Your goal> Among the entries below, find the line with "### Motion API", then quote it and each following line up to and including the line with "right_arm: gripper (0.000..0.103", and nothing else.

Data extracted from a collection>
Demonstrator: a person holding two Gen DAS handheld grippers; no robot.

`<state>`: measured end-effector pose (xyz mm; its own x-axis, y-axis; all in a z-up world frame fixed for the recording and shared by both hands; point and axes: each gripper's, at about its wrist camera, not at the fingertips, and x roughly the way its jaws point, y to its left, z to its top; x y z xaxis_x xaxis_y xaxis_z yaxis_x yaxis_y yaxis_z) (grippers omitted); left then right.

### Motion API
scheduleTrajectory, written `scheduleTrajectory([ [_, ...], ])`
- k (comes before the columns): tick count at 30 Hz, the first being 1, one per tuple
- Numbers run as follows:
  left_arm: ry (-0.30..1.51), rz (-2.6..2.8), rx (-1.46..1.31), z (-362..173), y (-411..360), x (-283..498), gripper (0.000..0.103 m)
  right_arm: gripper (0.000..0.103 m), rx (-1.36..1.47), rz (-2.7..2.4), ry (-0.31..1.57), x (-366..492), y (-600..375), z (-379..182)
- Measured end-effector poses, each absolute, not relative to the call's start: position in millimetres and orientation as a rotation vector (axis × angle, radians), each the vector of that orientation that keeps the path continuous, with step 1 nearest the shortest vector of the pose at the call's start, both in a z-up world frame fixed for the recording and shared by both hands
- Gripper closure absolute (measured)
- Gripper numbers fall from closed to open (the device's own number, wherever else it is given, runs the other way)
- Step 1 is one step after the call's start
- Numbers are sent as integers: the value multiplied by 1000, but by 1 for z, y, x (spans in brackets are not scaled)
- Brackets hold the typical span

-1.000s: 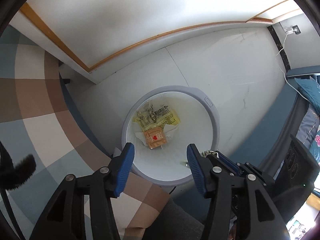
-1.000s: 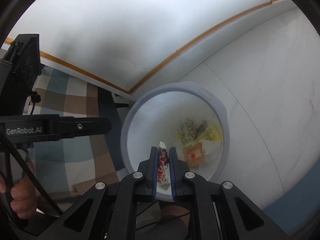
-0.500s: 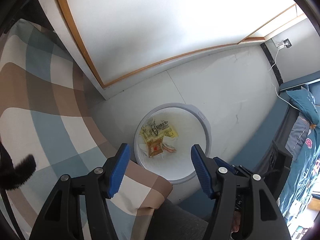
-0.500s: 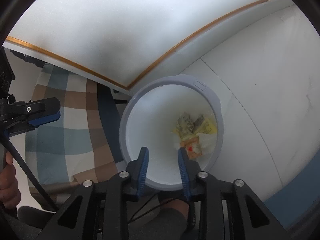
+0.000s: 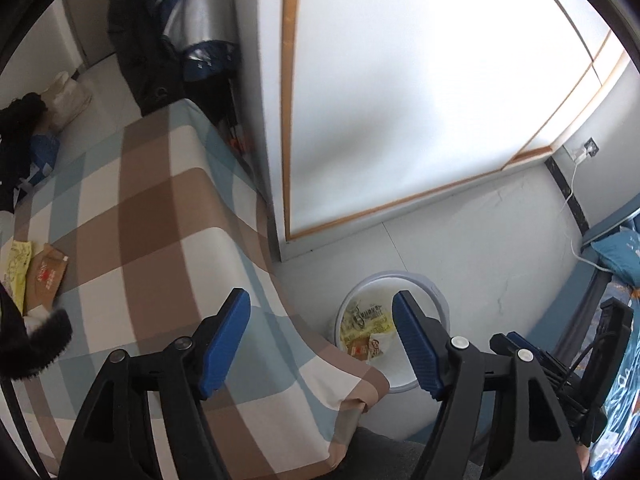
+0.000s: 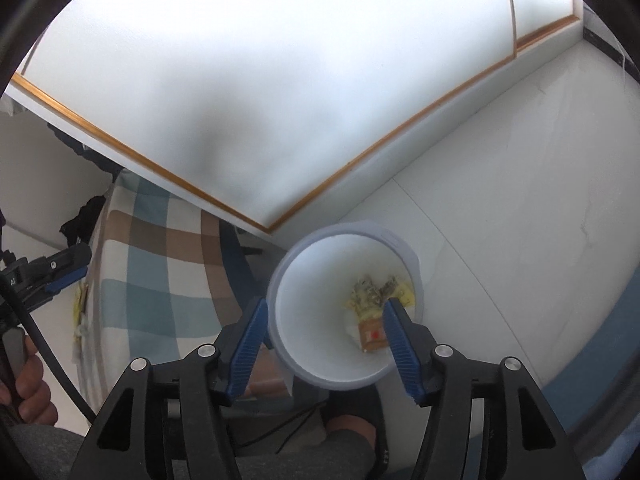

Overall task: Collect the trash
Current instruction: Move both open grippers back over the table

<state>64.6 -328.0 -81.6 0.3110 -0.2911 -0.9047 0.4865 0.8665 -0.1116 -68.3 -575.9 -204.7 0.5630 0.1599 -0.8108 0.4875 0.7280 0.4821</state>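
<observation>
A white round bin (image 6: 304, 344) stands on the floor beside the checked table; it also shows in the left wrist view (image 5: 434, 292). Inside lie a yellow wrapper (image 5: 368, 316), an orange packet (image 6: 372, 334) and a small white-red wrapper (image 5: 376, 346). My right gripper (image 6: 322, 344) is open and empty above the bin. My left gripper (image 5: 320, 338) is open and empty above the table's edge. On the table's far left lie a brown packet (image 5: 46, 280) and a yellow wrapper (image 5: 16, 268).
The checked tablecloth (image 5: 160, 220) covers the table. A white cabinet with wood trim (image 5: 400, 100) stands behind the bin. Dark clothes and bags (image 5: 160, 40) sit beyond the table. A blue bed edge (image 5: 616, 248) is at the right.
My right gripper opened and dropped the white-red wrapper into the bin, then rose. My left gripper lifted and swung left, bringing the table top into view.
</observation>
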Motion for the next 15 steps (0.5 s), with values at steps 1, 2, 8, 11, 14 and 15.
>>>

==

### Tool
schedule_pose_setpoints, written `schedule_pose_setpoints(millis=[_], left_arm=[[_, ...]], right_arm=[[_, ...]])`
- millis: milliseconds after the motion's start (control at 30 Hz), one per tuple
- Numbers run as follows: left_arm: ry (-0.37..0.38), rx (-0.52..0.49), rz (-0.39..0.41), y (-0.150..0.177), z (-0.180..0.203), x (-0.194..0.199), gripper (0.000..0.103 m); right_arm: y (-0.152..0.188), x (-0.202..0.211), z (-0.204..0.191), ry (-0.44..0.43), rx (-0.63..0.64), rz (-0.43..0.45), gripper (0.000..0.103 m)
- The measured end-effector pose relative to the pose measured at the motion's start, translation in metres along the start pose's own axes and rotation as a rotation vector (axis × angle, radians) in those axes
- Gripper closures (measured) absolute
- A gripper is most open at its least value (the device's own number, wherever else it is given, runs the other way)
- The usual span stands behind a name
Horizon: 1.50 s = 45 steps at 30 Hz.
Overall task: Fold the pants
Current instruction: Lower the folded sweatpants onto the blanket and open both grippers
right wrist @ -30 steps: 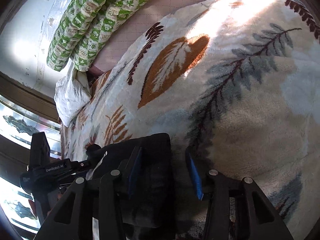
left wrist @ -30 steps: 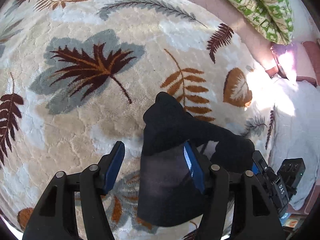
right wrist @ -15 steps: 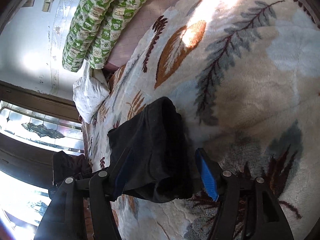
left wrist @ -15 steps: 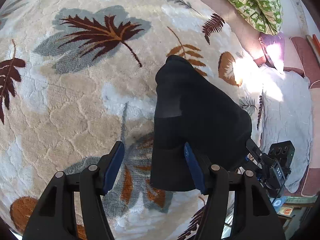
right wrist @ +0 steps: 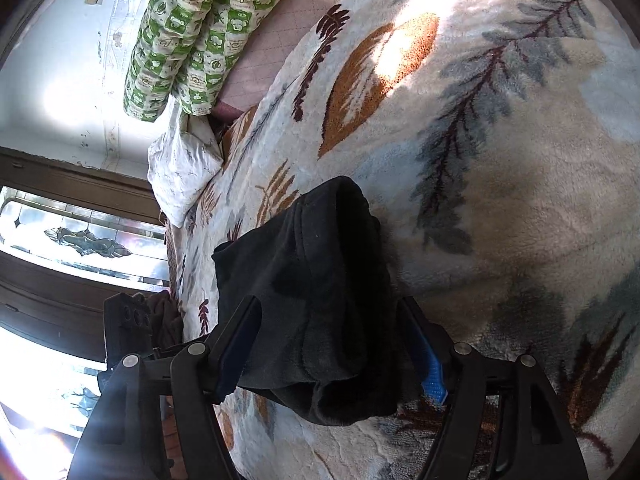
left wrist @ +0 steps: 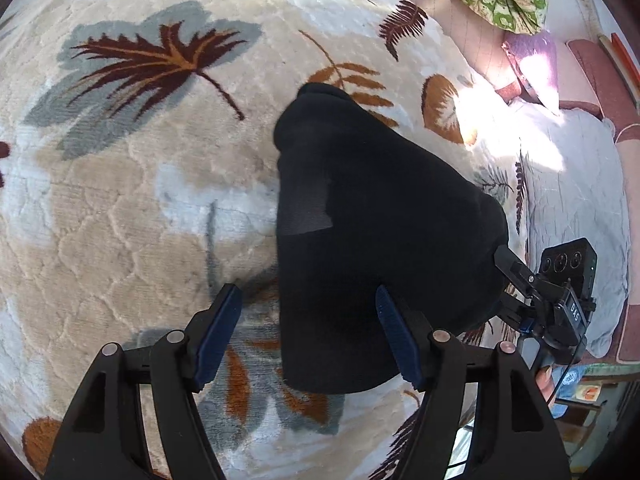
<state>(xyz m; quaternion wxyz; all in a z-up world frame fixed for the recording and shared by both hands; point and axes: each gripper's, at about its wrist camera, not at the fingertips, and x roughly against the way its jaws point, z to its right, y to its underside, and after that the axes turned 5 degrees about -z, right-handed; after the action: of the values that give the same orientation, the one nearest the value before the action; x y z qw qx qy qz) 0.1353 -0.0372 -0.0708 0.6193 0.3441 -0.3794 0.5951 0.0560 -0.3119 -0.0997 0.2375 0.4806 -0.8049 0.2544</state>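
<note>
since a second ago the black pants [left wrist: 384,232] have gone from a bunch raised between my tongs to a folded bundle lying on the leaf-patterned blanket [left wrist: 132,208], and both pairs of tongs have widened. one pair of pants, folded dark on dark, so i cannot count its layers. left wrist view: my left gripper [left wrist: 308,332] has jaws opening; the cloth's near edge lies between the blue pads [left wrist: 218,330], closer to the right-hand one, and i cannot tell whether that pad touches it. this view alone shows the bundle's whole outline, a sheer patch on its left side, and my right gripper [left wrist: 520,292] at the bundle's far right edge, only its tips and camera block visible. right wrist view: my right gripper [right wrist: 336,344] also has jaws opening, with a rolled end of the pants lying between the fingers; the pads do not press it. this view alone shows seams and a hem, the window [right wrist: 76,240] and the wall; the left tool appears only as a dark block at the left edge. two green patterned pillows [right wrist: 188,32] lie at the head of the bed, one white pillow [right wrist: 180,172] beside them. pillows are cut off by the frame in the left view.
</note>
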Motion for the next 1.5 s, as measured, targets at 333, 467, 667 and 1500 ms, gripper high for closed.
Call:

Answer section>
### Motion API
scheduleTrajectory, written `scheduleTrajectory([ [_, ...], ])`
- k (comes before the columns): tick count at 30 Hz, the first being 1, one per tuple
- Numbers run as follows:
  left_arm: ry (-0.30..1.51), rz (-2.6..2.8), rx (-1.46..1.31), z (-362..173), y (-411..360), x (-283..498), gripper (0.000..0.103 m)
  right_arm: gripper (0.000..0.103 m), rx (-1.36..1.47), rz (-2.7..2.4), ry (-0.31..1.57), x (-366..492), y (-600..375), z (-379..182)

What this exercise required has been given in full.